Крылов переступил порог кабинета и вытянулся по стойке смирно. Крылов быстро стрельнул глазами по сторонам: в маленьком накуренном помещении находилось двое чекистов — начлаг и незнакомый капитан госбезопасности. Причем капитан восседал за столом, накрытым какой-то дерюгой, на месте начальника лагеря. Сам же Голохватый примостился на колченогой табуретке возле окна.
— Крылов Дмитрий Михайлович, одна тысяча девятьсот восьмого года рождения, осужденный по статье пятьдесят восемь часть три! — выпалил Крылов на одном дыхании.
— Да не ори ты так, зараза! — рявкнул на Дмитрия Голохватый, болезненно схватившись пальцами за виски. — И так башка лопается! Третьи сутки без сна, товарищ капитан! — произнес он, глядя на незнакомого чекиста глазами преданной, но основательно побитой, собаки.
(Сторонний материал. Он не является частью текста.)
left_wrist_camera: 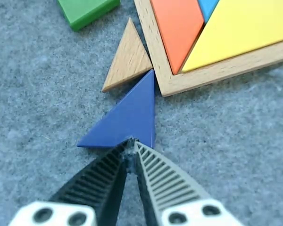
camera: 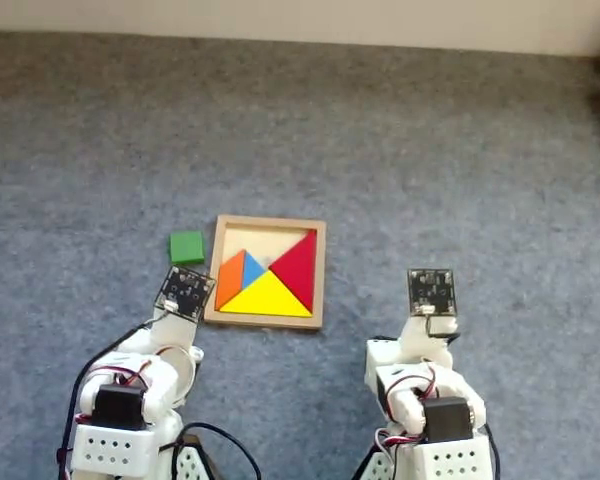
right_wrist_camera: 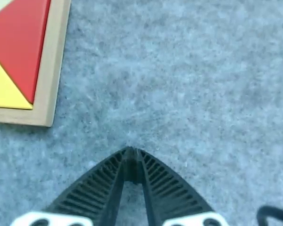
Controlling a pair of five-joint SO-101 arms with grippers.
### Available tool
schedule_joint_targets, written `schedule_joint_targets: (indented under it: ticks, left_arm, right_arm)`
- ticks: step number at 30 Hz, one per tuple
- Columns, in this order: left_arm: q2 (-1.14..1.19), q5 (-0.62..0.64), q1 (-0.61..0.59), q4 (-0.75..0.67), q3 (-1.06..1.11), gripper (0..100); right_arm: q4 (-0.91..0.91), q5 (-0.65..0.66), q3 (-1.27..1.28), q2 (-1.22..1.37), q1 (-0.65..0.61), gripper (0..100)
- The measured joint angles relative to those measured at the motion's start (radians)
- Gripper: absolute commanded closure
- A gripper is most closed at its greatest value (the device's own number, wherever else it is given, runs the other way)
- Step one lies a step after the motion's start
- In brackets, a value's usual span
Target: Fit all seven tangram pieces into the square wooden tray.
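The square wooden tray (camera: 320, 275) lies on grey carpet and holds an orange piece (camera: 230, 277), a light blue triangle (camera: 252, 268), a yellow triangle (camera: 267, 297) and a red triangle (camera: 298, 262). A green square (camera: 187, 247) lies just left of the tray. In the left wrist view a dark blue triangle (left_wrist_camera: 127, 117) and a plain wooden triangle (left_wrist_camera: 127, 59) lie on the carpet beside the tray's rim (left_wrist_camera: 217, 70). My left gripper (left_wrist_camera: 131, 143) is shut, its tips touching the dark blue triangle's edge. My right gripper (right_wrist_camera: 131, 153) is shut over bare carpet, right of the tray's corner (right_wrist_camera: 49, 70).
Grey carpet (camera: 460, 150) stretches open behind and to the right of the tray. A pale wall edge (camera: 300, 20) runs along the far side. Both arm bases (camera: 120, 420) (camera: 430, 420) stand at the near edge.
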Motion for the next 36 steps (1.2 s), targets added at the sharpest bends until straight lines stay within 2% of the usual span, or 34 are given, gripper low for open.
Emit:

— Понимаю, — кивнул капитан, — кокой сон, когда такое творится! Вот что, старлей: ты иди, покемарь часок, — неожиданно предложил капитан, — а я с заключенным сам пообщаюсь…
— Да я нормально, товарищ капитан… — возразил Голохватый, — не беспокойтесь…
— Иди-иди, — мягким, но в тоже время непререкаемым, заявил капитан. — Мы сами…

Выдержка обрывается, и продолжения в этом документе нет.